§ **Work item**
Return, from the material below, each line in which "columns" occurs.

§ **Dataset records**
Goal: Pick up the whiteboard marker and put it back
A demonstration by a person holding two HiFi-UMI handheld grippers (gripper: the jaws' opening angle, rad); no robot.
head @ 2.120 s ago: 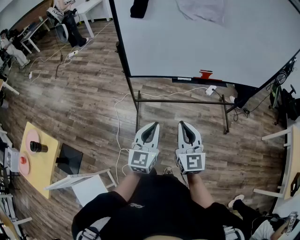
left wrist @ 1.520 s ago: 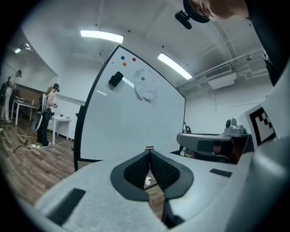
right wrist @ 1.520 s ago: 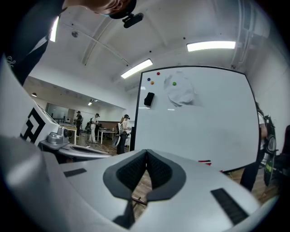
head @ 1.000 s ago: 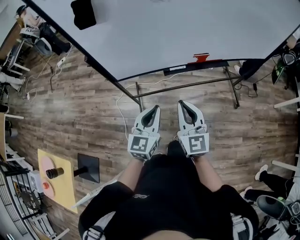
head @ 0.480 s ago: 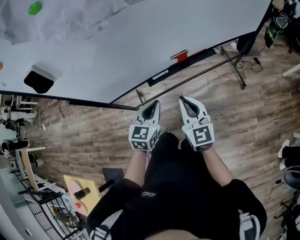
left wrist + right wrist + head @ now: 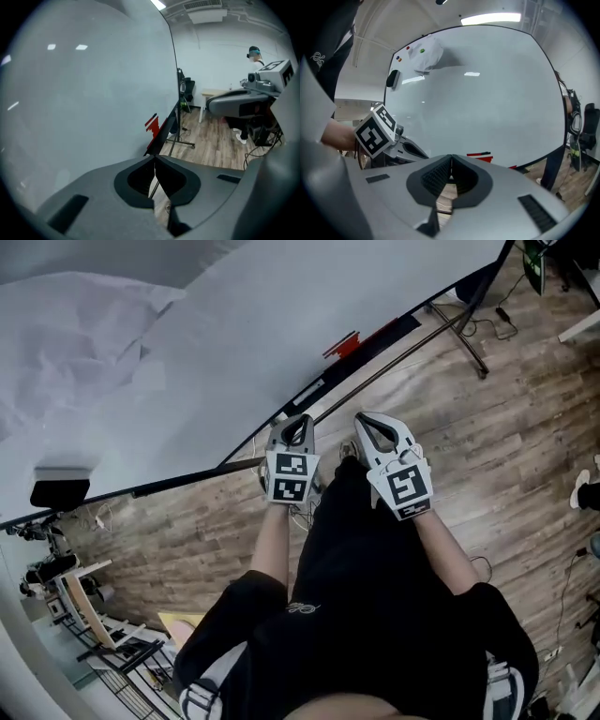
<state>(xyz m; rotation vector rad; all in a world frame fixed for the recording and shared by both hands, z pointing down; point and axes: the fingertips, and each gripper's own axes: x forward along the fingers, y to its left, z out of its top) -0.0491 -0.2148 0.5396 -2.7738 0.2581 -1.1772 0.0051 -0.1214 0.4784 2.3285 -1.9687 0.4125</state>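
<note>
A small red item (image 6: 343,342), perhaps the marker or its holder, lies on the black tray (image 6: 375,334) along the whiteboard's (image 6: 234,343) lower edge. It also shows as a red item (image 6: 152,124) in the left gripper view and as a red item (image 6: 480,154) in the right gripper view. My left gripper (image 6: 298,420) is shut and empty, close to the board's lower frame. Beside it my right gripper (image 6: 362,420) is also shut and empty. Both point toward the tray, well short of the red item.
A black eraser (image 6: 58,493) and a crumpled white sheet (image 6: 75,343) hang on the board. The board's metal stand legs (image 6: 459,324) cross the wooden floor (image 6: 506,427). A rack (image 6: 103,634) stands at lower left. A person (image 6: 255,54) and a table (image 6: 215,93) are at the room's far end.
The head view has swung toward the whiteboard, which now fills the upper left. Both grippers moved forward and lower toward its bottom edge, and the left one rolled. Both stayed shut.
</note>
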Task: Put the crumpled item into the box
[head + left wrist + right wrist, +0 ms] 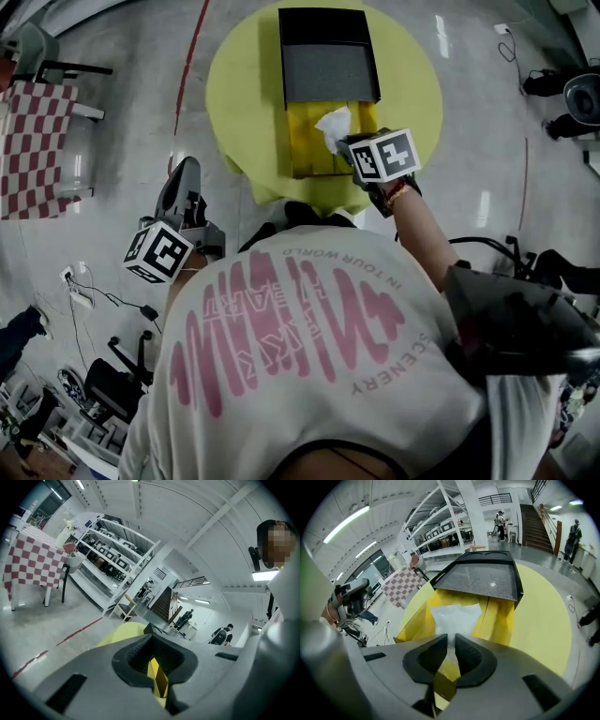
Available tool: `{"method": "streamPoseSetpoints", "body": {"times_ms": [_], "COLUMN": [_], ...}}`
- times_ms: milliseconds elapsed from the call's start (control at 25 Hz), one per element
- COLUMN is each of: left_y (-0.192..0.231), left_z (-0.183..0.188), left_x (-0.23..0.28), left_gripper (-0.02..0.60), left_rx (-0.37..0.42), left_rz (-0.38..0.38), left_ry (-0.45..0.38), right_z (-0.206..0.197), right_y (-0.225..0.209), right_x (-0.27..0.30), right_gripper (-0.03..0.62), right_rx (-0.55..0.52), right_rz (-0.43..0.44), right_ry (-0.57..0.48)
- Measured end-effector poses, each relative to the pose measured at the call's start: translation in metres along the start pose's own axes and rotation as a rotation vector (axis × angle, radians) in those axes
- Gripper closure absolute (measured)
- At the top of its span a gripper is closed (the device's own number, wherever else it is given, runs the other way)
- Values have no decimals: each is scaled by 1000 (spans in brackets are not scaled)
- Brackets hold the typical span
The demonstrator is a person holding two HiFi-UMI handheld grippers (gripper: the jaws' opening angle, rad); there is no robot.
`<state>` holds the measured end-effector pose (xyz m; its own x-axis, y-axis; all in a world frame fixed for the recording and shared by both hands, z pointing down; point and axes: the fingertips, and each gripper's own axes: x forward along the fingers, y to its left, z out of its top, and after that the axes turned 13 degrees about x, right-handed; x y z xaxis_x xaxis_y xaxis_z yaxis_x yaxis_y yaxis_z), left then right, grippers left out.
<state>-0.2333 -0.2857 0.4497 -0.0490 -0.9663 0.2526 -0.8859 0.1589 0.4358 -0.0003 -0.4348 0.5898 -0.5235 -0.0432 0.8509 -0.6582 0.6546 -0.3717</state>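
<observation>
A round yellow desk (412,94) carries an open yellow box (309,141), its flaps spread. A black tray (328,70) with a grey inside lies against the box's far end. The right gripper (451,641) tilts down over the box, jaws clamped on a white crumpled item (454,616) that hangs over the yellow interior. The left gripper (152,637) is off the desk over the floor, jaws together with nothing between them.
</observation>
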Motion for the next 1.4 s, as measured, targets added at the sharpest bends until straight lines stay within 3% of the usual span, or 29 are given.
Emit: {"method": "streamPoseSetpoints", "body": {"times_ms": [1400], "left_y": [9], "left_z": [-3], "left_x": [-13], "left_gripper": [574], "left_rx": [-20], "left_rz": [40], "left_ry": [-11], "right_z": [-6], "right_y": [-4], "right_x": [10], "right_gripper": [526], "right_rx": [-10], "right_rz": [-50], "right_ry": [81]}}
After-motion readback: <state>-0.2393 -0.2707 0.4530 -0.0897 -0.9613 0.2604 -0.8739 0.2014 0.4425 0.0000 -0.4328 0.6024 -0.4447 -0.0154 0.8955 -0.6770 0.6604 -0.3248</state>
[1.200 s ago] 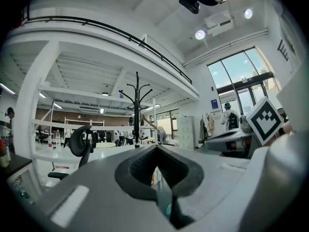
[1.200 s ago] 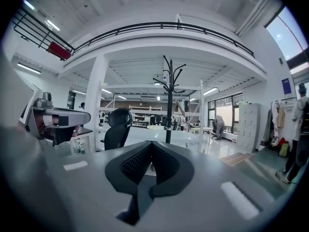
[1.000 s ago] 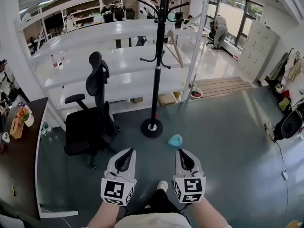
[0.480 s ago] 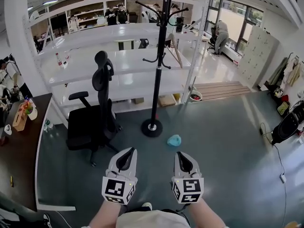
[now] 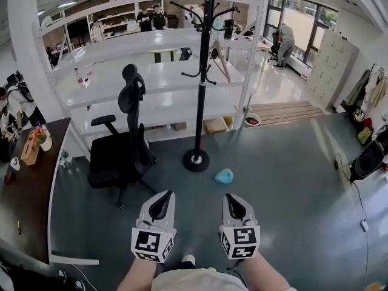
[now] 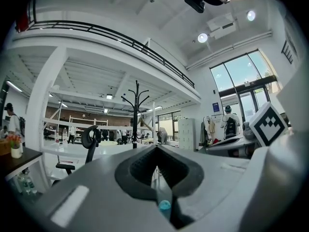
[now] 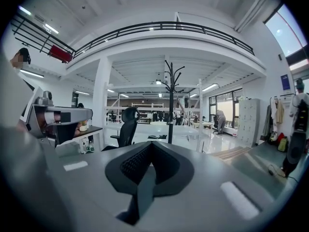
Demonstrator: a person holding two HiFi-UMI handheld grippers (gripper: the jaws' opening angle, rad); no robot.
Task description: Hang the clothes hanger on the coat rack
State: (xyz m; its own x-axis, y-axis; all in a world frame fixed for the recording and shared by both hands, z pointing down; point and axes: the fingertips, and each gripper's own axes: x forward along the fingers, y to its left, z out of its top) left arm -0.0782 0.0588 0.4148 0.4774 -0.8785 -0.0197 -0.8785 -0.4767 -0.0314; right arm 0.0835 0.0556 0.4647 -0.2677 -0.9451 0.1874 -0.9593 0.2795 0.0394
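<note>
Found left gripper (image 5: 163, 194) and right gripper (image 5: 225, 196) low, side by side, jaws pressed together on nothing. Noted coat rack (image 5: 200, 71) upright ahead, beside office chair (image 5: 124, 153). Located wooden clothes hanger (image 5: 223, 67) just right of rack's pole, against white shelving (image 5: 157, 80); support not discernible.
</note>
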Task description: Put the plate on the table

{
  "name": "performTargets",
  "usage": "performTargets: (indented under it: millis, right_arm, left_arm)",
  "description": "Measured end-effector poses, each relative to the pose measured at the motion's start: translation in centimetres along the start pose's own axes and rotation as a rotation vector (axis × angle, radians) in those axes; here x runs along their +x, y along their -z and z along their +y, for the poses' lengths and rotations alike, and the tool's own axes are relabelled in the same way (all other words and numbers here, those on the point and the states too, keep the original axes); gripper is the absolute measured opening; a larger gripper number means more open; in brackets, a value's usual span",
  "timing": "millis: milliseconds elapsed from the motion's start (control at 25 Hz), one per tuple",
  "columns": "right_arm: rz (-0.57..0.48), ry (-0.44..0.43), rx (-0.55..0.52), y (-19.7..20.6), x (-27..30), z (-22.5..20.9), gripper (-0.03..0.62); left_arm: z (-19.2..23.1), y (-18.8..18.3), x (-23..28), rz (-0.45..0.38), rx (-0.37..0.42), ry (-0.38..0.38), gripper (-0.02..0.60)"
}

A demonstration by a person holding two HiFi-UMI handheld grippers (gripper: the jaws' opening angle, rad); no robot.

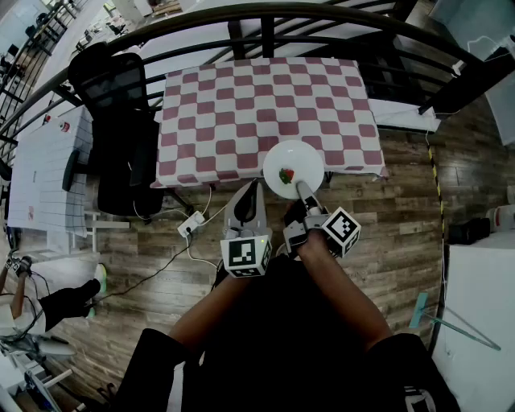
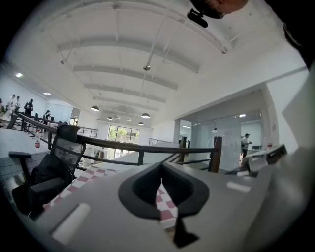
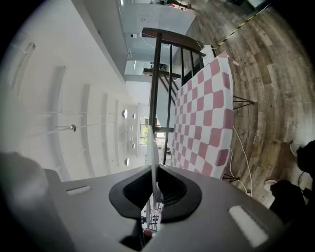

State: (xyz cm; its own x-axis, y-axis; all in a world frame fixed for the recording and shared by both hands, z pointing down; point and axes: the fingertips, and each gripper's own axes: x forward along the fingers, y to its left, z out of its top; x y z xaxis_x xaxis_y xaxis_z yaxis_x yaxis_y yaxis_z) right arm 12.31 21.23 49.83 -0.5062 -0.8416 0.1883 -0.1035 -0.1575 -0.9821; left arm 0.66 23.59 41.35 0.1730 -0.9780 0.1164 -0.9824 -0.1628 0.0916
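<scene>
A white plate (image 1: pixel 294 167) with a small red and green mark on it hangs over the near edge of the table (image 1: pixel 241 105), which wears a red-and-white checked cloth. My right gripper (image 1: pixel 304 190) is shut on the plate's near rim. In the right gripper view the plate (image 3: pixel 154 162) shows edge-on between the pads, with the checked table (image 3: pixel 206 113) beyond. My left gripper (image 1: pixel 253 187) floats just left of the plate, short of the table edge, its fingers together and empty. In its own view the left gripper (image 2: pixel 160 170) looks across the checked table (image 2: pixel 93 174).
A black office chair (image 1: pixel 121 121) stands against the table's left side. A dark curved railing (image 1: pixel 265 16) runs behind the table. A power strip with cables (image 1: pixel 191 225) lies on the wood floor below the table edge. White tables (image 1: pixel 40 169) stand at far left.
</scene>
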Motion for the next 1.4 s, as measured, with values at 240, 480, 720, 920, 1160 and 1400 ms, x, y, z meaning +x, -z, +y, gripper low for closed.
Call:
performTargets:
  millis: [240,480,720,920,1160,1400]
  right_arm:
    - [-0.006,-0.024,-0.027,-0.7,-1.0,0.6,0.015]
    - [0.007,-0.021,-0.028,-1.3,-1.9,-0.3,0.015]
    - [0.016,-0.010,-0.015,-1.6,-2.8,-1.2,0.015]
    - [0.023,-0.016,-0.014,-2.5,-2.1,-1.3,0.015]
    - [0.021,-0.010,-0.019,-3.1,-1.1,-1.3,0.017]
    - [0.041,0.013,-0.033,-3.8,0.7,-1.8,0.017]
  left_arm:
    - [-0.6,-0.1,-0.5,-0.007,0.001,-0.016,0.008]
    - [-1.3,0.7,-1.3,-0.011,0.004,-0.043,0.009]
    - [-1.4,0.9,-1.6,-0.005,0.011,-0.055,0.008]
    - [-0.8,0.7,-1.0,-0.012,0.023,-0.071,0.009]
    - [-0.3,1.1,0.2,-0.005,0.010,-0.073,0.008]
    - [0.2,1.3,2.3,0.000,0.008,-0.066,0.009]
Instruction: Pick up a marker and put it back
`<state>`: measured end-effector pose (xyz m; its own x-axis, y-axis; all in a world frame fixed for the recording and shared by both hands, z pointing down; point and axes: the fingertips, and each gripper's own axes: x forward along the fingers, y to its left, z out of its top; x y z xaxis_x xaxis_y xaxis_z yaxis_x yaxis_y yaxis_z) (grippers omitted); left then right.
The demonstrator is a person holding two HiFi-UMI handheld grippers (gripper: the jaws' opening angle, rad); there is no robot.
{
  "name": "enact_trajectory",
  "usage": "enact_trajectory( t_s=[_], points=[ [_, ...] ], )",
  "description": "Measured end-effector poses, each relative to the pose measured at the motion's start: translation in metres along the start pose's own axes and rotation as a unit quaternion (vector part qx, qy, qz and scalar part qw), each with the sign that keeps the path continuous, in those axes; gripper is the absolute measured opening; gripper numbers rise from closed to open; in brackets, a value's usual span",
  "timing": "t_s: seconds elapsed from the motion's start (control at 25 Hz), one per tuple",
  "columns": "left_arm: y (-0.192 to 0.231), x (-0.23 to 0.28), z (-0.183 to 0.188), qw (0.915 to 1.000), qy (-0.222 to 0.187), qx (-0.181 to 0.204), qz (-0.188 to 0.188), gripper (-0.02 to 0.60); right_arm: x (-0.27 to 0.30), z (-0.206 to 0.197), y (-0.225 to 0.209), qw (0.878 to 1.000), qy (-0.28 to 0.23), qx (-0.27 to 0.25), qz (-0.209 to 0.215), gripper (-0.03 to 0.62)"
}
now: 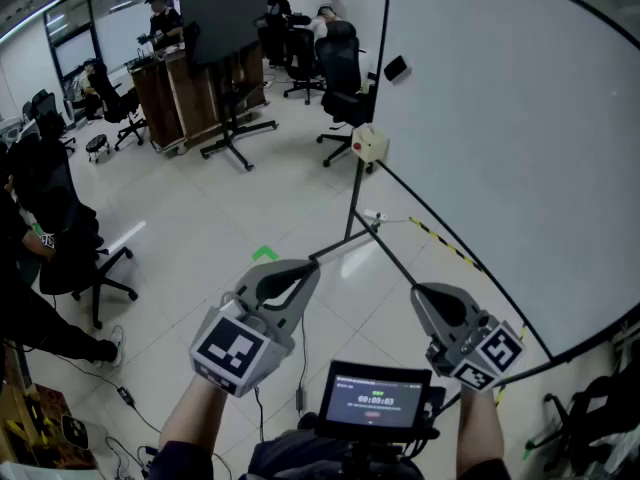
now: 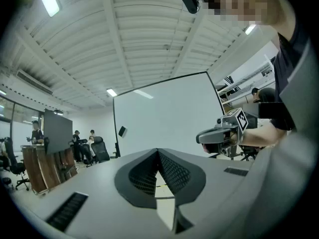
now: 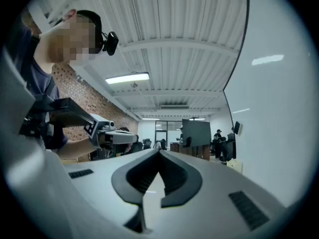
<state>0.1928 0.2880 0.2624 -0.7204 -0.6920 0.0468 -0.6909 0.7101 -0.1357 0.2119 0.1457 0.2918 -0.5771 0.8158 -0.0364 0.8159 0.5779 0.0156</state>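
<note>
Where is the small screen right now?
The small screen sits at the bottom centre of the head view, between and slightly below the left gripper and the right gripper.

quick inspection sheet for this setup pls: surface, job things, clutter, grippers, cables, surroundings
surface: whiteboard on a stand, blank, no writing seen
job's things: marker: nothing seen
clutter: small dark block stuck on the board, possibly an eraser; beige box at the board's edge
grippers: left gripper and right gripper both held level before the board, jaws together, nothing between them
cables: loose cables on the floor at lower left
surroundings: office floor with a green floor mark, office chairs, a black screen on a wheeled stand, people at desks beyond
</note>
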Motion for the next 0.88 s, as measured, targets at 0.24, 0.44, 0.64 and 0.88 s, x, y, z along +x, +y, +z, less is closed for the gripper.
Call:
enact_trajectory(
  t_s=[0.24, 0.44, 0.64, 0.88],
  points=[
    [0.046, 0.017, -0.012, 0.9999, 0.003, -0.009, 0.008, 0.000, 0.051, -0.004, -0.022, 1.000, 0.008, 0.002, 0.016, 0.011],
    [0.074, 0.049, -0.014, 0.9996, 0.008, -0.014, 0.022, 0.000, 0.074, -0.008, -0.067, 1.000, 0.006, 0.004, 0.025, 0.011],
    [0.100, 0.092, -0.017, 0.9990, 0.012, -0.020, 0.039, 0.000, 0.090, -0.011, -0.117, 0.999, 0.004, -0.003, 0.037, 0.011],
    [0.135, 0.145, -0.017, 0.9960, 0.019, -0.013, 0.086, 0.000, 0.127, -0.012, -0.179, 0.996, 0.007, -0.019, 0.085, 0.011]
  ],
)
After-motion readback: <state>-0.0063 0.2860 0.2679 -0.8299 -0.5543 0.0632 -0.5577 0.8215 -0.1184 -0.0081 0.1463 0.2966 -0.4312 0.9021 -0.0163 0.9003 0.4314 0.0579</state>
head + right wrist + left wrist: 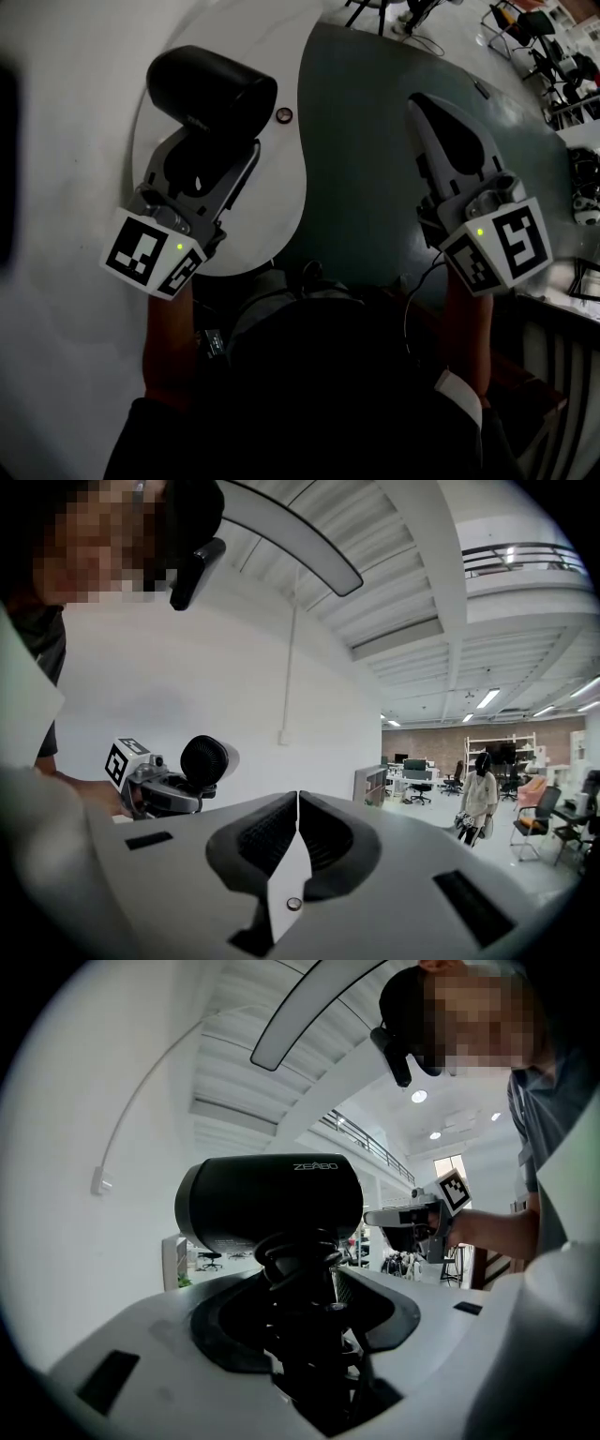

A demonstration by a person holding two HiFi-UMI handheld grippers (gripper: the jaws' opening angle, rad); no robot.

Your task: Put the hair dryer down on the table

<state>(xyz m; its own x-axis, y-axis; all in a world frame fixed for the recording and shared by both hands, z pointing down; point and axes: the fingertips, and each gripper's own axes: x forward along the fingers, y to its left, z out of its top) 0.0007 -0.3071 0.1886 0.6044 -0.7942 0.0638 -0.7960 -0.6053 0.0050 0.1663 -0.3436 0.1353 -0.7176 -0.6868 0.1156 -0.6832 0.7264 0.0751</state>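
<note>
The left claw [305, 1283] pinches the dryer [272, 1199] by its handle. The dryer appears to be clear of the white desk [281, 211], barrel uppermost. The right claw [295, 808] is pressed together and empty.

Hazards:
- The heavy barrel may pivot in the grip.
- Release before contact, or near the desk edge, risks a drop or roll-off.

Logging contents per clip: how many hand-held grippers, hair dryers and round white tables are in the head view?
Hand-held grippers: 2 (left hand-held gripper, right hand-held gripper)
hair dryer: 1
round white table: 1
Total: 4
</note>
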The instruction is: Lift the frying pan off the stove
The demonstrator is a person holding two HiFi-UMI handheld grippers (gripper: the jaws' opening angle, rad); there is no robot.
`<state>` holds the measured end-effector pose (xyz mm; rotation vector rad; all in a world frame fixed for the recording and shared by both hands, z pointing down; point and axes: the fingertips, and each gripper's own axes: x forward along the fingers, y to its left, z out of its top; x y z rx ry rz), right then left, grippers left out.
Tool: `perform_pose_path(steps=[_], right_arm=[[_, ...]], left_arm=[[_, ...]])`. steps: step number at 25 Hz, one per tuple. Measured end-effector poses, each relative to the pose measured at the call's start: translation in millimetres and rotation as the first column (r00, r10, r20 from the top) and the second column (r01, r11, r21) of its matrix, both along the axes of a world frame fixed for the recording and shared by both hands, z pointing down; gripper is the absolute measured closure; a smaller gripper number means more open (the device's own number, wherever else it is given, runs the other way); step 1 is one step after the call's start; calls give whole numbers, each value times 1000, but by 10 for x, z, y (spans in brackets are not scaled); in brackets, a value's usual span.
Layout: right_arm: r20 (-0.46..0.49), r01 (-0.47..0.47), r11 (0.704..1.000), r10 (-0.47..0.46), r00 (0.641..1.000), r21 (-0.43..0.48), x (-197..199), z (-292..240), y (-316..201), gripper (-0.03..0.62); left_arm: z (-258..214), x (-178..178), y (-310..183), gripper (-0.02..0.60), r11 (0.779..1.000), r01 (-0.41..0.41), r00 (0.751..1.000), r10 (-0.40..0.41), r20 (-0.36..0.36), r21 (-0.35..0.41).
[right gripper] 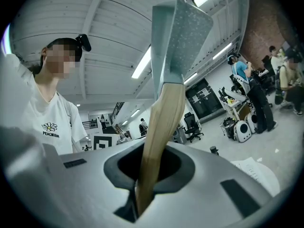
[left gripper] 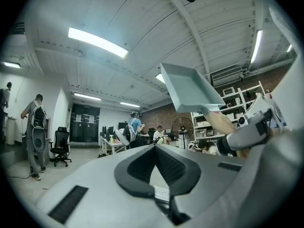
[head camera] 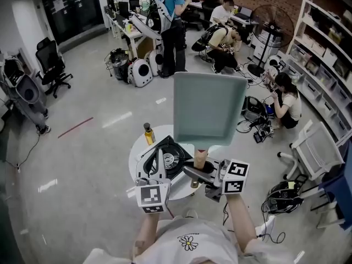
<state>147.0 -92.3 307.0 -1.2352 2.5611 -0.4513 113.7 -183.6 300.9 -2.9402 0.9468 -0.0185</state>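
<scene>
A square pale-teal frying pan (head camera: 209, 109) is raised above the black stove (head camera: 168, 158), which stands on a small round white table (head camera: 137, 153). My right gripper (head camera: 197, 173) is shut on the pan's wooden handle (head camera: 201, 157). In the right gripper view the handle (right gripper: 161, 141) runs up out of the closed jaws (right gripper: 140, 198) to the tilted pan (right gripper: 183, 37). My left gripper (head camera: 147, 183) hovers at the table's near edge, shut, holding nothing. The left gripper view has the pan (left gripper: 190, 91) up at the right, above my joined jaws (left gripper: 168, 198).
A yellow bottle (head camera: 149, 134) stands on the table behind the stove. Several people work at desks and on the floor at the back and right. Shelves (head camera: 324, 54), a fan (head camera: 273, 23), a white chair (head camera: 316, 150) and floor cables are on the right.
</scene>
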Motion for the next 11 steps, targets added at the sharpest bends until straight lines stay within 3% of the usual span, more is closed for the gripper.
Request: perform_pose_path(steps=[11], right_arm=[[5,-13,1000,13,1000,-5,-13,-19,-90,559]], left_arm=[[11,-53,-125,583,1000,2,1000,-2,7,-6]])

§ **Output for this task**
  "columns": "right_arm: rz (-0.57..0.48), ry (-0.44..0.43), rx (-0.55..0.52), y (-19.7..20.6), x (-27..30), z (-22.5..20.9), gripper (-0.03..0.62); left_arm: z (-19.2..23.1), y (-18.8..18.3), x (-23..28), rz (-0.45..0.38), rx (-0.37..0.42), ry (-0.38..0.38), gripper (-0.02..0.60)"
  "columns": "left_arm: y (-0.192 to 0.231), x (-0.23 to 0.28), z (-0.183 to 0.188), qw (0.915 to 1.000), qy (-0.222 to 0.187), qx (-0.181 to 0.204), qz (-0.188 to 0.188), gripper (-0.02 to 0.60); right_arm: x (-0.27 to 0.30), z (-0.206 to 0.197), y (-0.225 to 0.209), qw (0.878 to 1.000), qy (-0.28 to 0.23), qx (-0.27 to 0.25), qz (-0.209 to 0.215), gripper (-0.03 to 0.62)"

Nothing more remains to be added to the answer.